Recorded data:

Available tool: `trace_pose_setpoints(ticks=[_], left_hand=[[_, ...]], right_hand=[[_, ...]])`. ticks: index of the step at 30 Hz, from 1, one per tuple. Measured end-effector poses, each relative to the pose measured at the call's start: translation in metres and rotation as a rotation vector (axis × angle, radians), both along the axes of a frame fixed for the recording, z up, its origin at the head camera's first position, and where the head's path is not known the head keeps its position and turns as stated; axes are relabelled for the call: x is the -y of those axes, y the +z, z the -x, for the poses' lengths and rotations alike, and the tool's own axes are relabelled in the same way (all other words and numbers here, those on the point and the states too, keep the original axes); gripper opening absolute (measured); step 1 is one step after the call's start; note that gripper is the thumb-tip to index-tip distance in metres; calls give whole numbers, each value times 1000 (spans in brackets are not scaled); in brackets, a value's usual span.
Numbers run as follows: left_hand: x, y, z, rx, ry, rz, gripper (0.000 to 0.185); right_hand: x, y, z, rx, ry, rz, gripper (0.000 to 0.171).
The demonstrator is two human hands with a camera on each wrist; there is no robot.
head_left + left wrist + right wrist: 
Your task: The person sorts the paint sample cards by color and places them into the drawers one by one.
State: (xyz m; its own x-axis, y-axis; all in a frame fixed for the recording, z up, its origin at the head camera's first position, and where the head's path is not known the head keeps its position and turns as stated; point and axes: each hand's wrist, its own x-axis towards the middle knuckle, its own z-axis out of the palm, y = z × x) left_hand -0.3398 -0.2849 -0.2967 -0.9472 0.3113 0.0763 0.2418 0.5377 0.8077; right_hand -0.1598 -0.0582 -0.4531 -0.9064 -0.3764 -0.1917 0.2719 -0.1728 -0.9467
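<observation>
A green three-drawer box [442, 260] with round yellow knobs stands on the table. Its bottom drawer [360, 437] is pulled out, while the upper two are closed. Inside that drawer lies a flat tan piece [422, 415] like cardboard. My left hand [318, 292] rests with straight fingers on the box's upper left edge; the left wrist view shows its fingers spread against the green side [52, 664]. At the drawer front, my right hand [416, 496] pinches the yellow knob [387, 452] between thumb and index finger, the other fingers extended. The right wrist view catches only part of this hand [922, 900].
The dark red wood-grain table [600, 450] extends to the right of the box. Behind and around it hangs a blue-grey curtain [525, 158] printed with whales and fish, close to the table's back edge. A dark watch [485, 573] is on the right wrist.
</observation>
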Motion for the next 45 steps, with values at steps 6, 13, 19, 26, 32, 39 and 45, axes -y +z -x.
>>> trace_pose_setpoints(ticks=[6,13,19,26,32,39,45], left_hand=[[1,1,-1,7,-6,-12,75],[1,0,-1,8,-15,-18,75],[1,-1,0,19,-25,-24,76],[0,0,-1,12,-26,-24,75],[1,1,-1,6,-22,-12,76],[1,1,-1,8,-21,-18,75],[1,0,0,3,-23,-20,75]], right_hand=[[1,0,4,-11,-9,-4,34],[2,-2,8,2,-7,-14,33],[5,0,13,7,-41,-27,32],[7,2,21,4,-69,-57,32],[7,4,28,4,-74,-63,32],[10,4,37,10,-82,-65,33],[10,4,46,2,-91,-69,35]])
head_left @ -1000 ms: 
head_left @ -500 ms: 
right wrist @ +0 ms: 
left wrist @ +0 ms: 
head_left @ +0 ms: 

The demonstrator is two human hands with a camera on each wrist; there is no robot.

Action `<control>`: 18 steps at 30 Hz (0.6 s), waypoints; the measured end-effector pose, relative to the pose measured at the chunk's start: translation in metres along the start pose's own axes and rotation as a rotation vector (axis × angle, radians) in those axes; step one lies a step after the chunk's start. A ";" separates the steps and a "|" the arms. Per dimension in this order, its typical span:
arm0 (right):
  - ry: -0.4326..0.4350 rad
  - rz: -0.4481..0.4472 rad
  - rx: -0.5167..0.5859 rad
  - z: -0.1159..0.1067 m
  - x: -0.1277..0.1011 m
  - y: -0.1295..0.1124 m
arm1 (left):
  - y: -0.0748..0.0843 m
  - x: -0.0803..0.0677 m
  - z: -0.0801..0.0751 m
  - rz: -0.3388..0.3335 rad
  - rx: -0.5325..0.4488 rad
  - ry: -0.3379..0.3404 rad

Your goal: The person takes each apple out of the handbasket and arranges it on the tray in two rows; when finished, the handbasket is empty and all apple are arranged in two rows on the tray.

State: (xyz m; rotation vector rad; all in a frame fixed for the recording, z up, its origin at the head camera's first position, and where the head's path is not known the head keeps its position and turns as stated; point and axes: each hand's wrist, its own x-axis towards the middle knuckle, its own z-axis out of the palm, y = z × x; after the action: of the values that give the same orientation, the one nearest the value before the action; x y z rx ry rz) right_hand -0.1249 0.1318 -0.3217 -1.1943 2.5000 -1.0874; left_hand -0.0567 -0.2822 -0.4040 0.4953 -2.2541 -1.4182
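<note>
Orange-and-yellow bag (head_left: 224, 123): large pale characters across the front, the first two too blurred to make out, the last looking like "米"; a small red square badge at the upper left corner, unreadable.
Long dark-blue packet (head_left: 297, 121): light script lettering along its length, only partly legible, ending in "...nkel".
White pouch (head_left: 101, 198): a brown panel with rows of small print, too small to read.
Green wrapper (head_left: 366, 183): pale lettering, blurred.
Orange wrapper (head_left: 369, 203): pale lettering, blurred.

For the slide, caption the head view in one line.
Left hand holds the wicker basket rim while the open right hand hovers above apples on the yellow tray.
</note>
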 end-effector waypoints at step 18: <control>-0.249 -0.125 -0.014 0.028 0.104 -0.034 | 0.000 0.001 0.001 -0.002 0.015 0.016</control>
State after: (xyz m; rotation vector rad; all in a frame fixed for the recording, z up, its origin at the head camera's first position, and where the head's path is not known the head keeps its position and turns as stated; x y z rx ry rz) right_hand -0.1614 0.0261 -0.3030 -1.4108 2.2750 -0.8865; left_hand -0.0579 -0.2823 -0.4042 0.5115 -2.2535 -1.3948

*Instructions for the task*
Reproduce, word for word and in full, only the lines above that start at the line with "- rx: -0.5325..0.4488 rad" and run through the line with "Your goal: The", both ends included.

*Task solution*
  - rx: -0.5325..0.4488 rad
  - ry: -0.3379..0.3404 rad

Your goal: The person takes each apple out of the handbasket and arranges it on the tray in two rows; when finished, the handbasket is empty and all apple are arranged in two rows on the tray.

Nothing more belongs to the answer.